Con il palmo aperto, il braccio robot è completamente immobile, ma una frazione di secondo più tardi si snoda improvvisamente e cattura oggetti volanti di qualunque tipo gettati nella sua direzione. Ha tre articolazioni e una mano sofisticata dotata di quattro dita. Lungo circa 1,5 metri, il braccio bionico sa anche mantenere una posizione eretta.

Ideato e creato dal Learning Algorithms and Systems Laboratory (Lasa), Ultra-Fast è nato con uno scopo: catturare oggetti in movimento. Unico nel suo genere vista la capacità di catturare cose di varie forme irregolari in meno di cinque centesimi di secondo.

Per ottenere la velocità desiderata e l'adattabilità alle forme, i ricercatori del Lasa sono stati ispirati dal modo in cui gli esseri umani imparano: per imitazione, tentativi ed errori. La ricerca è stata condotta con una palla, una bottiglia vuota, una bottiglia mezza piena, un martello e una racchetta da tennis. Questi cinque oggetti comuni sono stati scelti perché offrono una vasta gamma di situazioni in cui la parte dell'oggetto che il robot deve prendere (il manico della racchetta, ad esempio) non corrisponde al suo centro di gravità. Il caso della bottiglia offre anche una sfida aggiuntiva visto che il centro di gravità si sposta più volte durante la traiettoria.

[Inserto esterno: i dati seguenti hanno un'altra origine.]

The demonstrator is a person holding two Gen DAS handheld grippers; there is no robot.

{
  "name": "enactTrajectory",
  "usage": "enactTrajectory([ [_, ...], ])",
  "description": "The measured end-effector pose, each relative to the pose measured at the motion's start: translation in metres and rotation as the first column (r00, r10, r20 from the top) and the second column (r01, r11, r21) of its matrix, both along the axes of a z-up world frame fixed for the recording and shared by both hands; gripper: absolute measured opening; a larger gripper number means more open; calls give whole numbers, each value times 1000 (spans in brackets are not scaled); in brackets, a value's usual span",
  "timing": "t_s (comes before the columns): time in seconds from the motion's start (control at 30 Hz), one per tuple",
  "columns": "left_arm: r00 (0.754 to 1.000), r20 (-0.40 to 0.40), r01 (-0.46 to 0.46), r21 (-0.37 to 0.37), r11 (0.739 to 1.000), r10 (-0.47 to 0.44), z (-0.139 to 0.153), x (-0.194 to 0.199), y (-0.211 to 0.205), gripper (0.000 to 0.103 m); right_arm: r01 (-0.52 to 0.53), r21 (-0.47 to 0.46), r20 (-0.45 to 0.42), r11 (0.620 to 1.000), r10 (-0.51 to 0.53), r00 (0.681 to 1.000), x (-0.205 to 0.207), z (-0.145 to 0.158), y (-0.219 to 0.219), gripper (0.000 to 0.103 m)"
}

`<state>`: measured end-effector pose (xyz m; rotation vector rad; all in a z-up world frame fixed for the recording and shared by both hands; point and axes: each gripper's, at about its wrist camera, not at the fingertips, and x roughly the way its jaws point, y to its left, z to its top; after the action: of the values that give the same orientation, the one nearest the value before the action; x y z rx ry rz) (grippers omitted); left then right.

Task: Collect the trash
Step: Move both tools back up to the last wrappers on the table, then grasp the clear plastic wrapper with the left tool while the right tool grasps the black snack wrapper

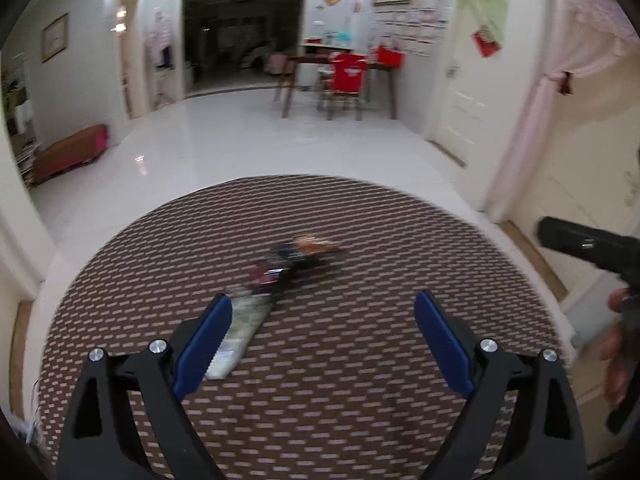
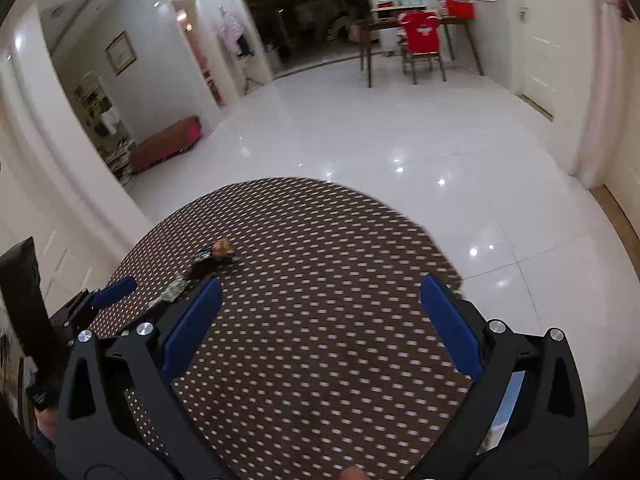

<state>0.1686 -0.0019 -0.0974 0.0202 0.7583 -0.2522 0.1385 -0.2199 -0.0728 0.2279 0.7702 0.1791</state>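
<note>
Several pieces of trash lie in a line on a round table (image 1: pixel 360 360) with a brown patterned cloth. A pale greenish wrapper (image 1: pixel 240 328) is nearest, then a dark wrapper (image 1: pixel 276 272), then an orange-brown one (image 1: pixel 312 242). My left gripper (image 1: pixel 324 308) hovers open over the table; its left finger overlaps the pale wrapper, nothing between its pads. In the right wrist view the same trash shows as a pale wrapper (image 2: pixel 174 290), a dark wrapper (image 2: pixel 204 266) and an orange-brown wrapper (image 2: pixel 222 246). My right gripper (image 2: pixel 322 292) is open and empty, to the right of the trash.
Glossy white floor (image 2: pixel 360 132) surrounds the table (image 2: pixel 320 320). A wooden table and a chair with a red cover (image 1: pixel 348 76) stand far back. A low brown bench (image 1: pixel 68 152) sits at the left wall. A hand (image 1: pixel 616 344) on the right gripper's black handle shows at the right edge.
</note>
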Motion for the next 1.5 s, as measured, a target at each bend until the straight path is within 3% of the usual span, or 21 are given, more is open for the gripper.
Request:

Una volta lanciati in aria, tutti questi oggetti hanno acquisito movimenti ancora più complessi per un robot, che spesso coinvolgono diversi assi.

Nella prima fase di “apprendimento”, gli oggetti sono stati gettati più volte in direzione del robot. Attraverso una serie di telecamere collocate tutt'intorno, l'automa ha creato un modello dei movimenti degli oggetti in base alle loro traiettorie, alla velocità e al movimento di rotazione. Gli scienziati hanno poi tradotto tutto in un'equazione che permette al robot di posizionarsi molto rapidamente nella direzione giusta ogni volta che viene lanciato un oggetto.